Майкл принял от Грэма стакан с виски и опустился в плетеное кресло у камина. Хозяин открыл вырезанную из черного дерева сигаретницу и, достав две штуки «данхилла», предложил одну гостю, а другую взял себе. Некоторое время они сидели молча, два старых приятеля, уже поделившихся последними новостями и теперь просто получающих удовольствие в компании друг друга. Тихо звучала музыка Вивальди. Грэм закрыл глаза, смакуя вкус сигареты и виски.

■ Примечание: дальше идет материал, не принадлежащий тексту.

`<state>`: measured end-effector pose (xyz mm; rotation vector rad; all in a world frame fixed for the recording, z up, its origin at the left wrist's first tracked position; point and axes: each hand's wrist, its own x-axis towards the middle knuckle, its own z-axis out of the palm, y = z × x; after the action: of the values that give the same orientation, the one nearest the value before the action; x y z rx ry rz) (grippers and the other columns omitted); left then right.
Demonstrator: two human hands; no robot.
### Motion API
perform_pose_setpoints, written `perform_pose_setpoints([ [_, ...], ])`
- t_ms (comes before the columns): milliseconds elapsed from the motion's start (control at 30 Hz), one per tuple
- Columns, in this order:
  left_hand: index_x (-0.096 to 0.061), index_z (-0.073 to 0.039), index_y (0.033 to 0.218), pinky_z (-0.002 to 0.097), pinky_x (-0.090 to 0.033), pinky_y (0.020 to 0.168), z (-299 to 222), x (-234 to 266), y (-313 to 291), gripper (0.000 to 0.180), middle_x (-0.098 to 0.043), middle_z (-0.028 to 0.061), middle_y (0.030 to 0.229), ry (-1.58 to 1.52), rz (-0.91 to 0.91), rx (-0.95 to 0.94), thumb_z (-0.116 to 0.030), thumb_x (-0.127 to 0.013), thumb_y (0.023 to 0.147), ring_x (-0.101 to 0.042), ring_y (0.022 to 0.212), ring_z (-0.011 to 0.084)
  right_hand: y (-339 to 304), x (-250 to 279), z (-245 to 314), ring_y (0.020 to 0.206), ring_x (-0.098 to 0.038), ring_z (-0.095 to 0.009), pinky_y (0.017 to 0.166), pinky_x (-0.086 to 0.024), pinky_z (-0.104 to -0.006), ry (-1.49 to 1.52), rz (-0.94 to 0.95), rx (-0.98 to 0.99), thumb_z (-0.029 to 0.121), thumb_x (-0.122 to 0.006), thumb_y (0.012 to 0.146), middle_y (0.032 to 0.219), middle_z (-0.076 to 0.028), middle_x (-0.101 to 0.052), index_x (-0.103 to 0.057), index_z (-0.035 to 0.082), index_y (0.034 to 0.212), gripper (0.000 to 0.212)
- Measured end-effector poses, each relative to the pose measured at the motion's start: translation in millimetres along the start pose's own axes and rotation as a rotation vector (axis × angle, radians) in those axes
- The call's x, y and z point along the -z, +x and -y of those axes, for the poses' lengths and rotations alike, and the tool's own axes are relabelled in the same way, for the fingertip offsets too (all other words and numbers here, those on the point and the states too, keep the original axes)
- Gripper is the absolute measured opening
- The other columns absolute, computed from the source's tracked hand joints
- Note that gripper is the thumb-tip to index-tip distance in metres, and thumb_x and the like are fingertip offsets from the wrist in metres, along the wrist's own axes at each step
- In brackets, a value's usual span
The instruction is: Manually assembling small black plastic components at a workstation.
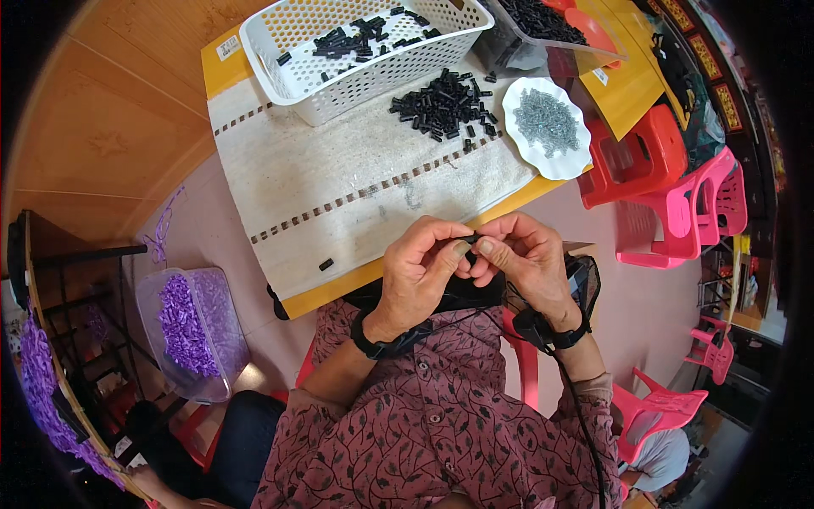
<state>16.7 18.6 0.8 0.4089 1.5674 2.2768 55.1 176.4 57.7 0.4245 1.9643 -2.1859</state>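
My left hand (422, 265) and my right hand (527, 260) meet over the table's near edge, fingertips pinched together. Between them is a small black cylindrical piece (471, 240), mostly covered by the fingers. Beyond the hands, a loose pile of similar black pieces (443, 109) lies on a pale cloth (309, 174). One single black piece (326, 265) rests apart, left of my left hand. To the right of the pile, a white scalloped plate (580, 156) bears many small clear greyish parts (547, 121).
A white perforated basket (394, 75) with more black pieces stands at the far side, beside a clear bin (555, 53) of black parts. Left on the floor is a clear tub (222, 318) of purple pieces. Red stools (636, 161) and pink chairs (678, 212) stand right. Another person sits at lower left.
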Motion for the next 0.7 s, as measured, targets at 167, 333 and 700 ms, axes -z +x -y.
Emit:
perform_pose_setpoints([
  [167, -0.059, 0.003, 0.101, 0.0200, -0.049, 0.061, 0.1, 1.2, -0.7, 0.012, -0.059, 0.0048, 0.088, -0.005, 0.003, 0.032, 0.002, -0.055, 0.089, -0.059, 0.067, 0.0074, -0.4, 2.2, 1.3, 0.064, -0.062, -0.012, 0.056, -0.054, -0.0239, -0.062, 0.017, -0.032, 0.008, -0.057, 0.092, 0.083, -0.008, -0.061, -0.056, -0.004, 0.099, 0.014],
  [333, -0.059, 0.003, 0.100, 0.0199, -0.049, 0.060, 0.8, 2.7, -0.4, 0.012, -0.059, 0.0053, 0.087, -0.001, 0.023, 0.024, 0.003, -0.055, 0.089, -0.059, 0.066, 0.0074, -1.0, 0.8, 6.4, 0.062, -0.060, -0.010, 0.055, -0.053, -0.0219, -0.068, 0.032, -0.084, 0.011, -0.058, 0.092, 0.078, -0.007, -0.060, -0.055, -0.005, 0.099, 0.018],
  [700, -0.059, 0.004, 0.102, 0.0192, -0.047, 0.059, -2.8, 6.2, -0.6, 0.013, -0.061, 0.0040, 0.082, -0.076, 0.030, 0.060, -0.002, -0.056, 0.091, -0.057, 0.064, 0.0067, 0.5, 2.2, 3.5, 0.062, -0.061, -0.013, 0.055, -0.054, -0.0251, 0.162, 0.093, -0.119, 0.018, -0.057, 0.093, 0.084, -0.008, -0.061, -0.055, -0.005, 0.100, 0.023],
])
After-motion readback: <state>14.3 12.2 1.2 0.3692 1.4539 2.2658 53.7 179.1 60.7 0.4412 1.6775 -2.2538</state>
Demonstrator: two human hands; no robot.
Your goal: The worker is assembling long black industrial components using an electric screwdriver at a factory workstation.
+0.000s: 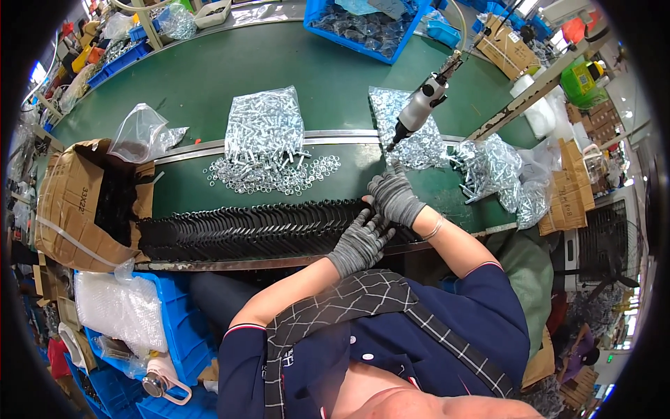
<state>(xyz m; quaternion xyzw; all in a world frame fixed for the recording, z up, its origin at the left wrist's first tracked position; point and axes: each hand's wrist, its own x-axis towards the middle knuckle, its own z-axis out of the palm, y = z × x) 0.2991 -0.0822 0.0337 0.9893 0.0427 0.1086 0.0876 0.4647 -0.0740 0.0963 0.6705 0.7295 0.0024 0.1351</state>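
Observation:
A long row of thin black curved parts (244, 232) lies tightly stacked along the table's near edge. My left hand (361, 241), in a grey striped glove, lies over the right end of that row with its fingers stretched and slightly apart. Just beyond it, my right hand (396, 197), gloved alike, has curled fingers and a bare thumb tip; whatever they grip is hidden. Right above its fingertips hangs a silver and black power screwdriver (419, 108), tip down. Small ring washers (269, 174) are heaped to the left of my hands.
Behind the washers lies a bag of silver bolts (264, 122); another bolt bag (412, 143) lies behind the screwdriver. Bagged hardware (492, 167) sits at right. A cardboard box (77, 202) stands at the left end. A blue bin (370, 31) occupies the far side.

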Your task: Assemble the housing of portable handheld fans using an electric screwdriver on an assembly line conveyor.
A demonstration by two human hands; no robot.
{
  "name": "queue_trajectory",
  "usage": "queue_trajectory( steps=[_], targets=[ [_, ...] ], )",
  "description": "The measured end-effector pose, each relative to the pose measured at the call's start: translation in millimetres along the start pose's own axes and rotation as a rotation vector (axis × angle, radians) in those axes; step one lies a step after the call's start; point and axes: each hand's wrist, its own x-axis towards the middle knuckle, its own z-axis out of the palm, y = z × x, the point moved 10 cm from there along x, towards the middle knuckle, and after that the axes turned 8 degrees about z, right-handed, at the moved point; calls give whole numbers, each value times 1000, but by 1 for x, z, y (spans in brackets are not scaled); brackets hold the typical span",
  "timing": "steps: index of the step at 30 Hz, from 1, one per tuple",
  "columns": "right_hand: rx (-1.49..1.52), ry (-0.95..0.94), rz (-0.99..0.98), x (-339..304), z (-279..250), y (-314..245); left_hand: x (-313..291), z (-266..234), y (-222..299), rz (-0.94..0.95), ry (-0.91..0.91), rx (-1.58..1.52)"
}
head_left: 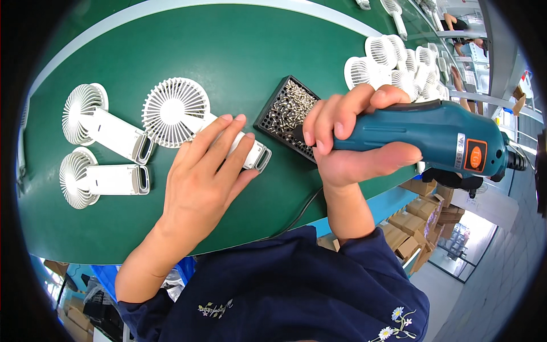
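White round-slatted fan under flat left hand; right hand grips teal screwdriver, partly hiding black screw tray; two more fans at nine o'clock.

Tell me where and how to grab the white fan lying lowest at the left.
I'd grip the fan across the middle of its handle, coming from the person's side. The handle is straight and blocky, with nothing against that side, while another fan has its handle end close on the far side. The slatted round head seems a poorer hold.
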Motion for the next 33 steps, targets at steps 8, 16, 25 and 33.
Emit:
queue_trajectory(
  steps=[8,16,25,33],
  targets=[
    [62,-126,-97,-5,14,-10,-4,-1,-5,-19,94,-83],
    [171,-302,-34,-20,45,-42,-2,-2,-3,4,103,-104],
    [242,-339,-111,-34,53,-25,-5,-3,-4,-4,103,-105],
    [212,-360,-51,-37,62,-22,-5,-3,-4,7,93,-95]
  ],
)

Грэм Сеймур работал на контртеррористическое подразделение МИ5. Как и Майкл, он пошел по стопам отцам. Его отец тесно сотрудничал с Джоном Мастерманом во время проведения операции «Двойной Крест», когда захваченных МИ5 немецких шпионов заставляли играть против их хозяев из абвера. После войны он остался в МИ5, но работал уже против русских. Гарольд Сеймур был легендарной личностью, и сын то и дело сталкивался с памятью о нем, навечно сохранившейся в файлах службы. Майкл прекрасно понимал товарища, потому что и сам ощущал такое же давление, раз за разом попадая в тень отца в ЦРУ. Они сошлись в ту пору, когда Майкл жил в Лондоне. Обменивались информацией. Прикрывали друг другу тыл. Однако в том бизнесе, которым оба занимались, даже дружба имела строго очерченные границы, и Майкл никогда не доверял Грэму Сеймуру на все сто, прекрасно понимая, что если МИ5 отдаст приказ, друг без колебаний выстрелит ему в спину.
— Это ничего, что ты встречаешься с таким изгоем, как я?
— Всего лишь обед со старым приятелем. Что тут плохого? К тому же я собираюсь поделиться с ними кое-какими сплетнями о внутренней работе Лэнгли.
— Я не был в Лэнгли уже больше года.
— Ты не хуже меня знаешь, что из нашего бизнеса в отставку не уходят. Департамент не оставлял в покое моего отца до самого последнего дня. Каждый раз, когда возникала непривычная ситуация, они посылали парочку милых парней на поклон к Великому Гарольду.
Майкл поднял стакан.
— За Великого Гарольда.
— Согласен. — Грэм приложился к стакану. — Так как оно, в отставке?
— Осточертело.
— Неужели?
— Да уж, поверь. Сначала все было вроде бы нормально, тем более что я довольно долго приходил в себя, но потом… Знаешь, стал понемногу сходить с ума. Пытался писать книгу, но потом решил, что браться за мемуары в сорок восемь лет чрезвычайно опасно — можно так погрузиться в себя, что назад уже не выберешься. В результате довольствовался тем, что читал чужие книги и просто много гулял. По Манхеттену.
— Как дети? — Грэм задал вопрос со скептицизмом человека, возведшего бездетность в ранг религии. — Не поздновато стать отцом в твоем возрасте?
— Что ты, черт возьми, имеешь в виду? В каком еще
— Ну, тебе ведь, любовь моя, уже сорок восемь. Будь осторожен, а то ведь первая попытка сыграть в теннис с внуками может закончиться коронарным тромбозом.
— Нет, быть отцом — чудесно. Это лучшее, что у меня было в жизни.
— Но? — вставил Грэм.
— Но я целый день заперт в квартире с детьми. Поверь, от этого можно рехнуться.
— И чем же ты собираешься заниматься? На что потратишь остаток жизни?
— Может быть, погрязну в пьянстве. Плесни-ка мне еще виски.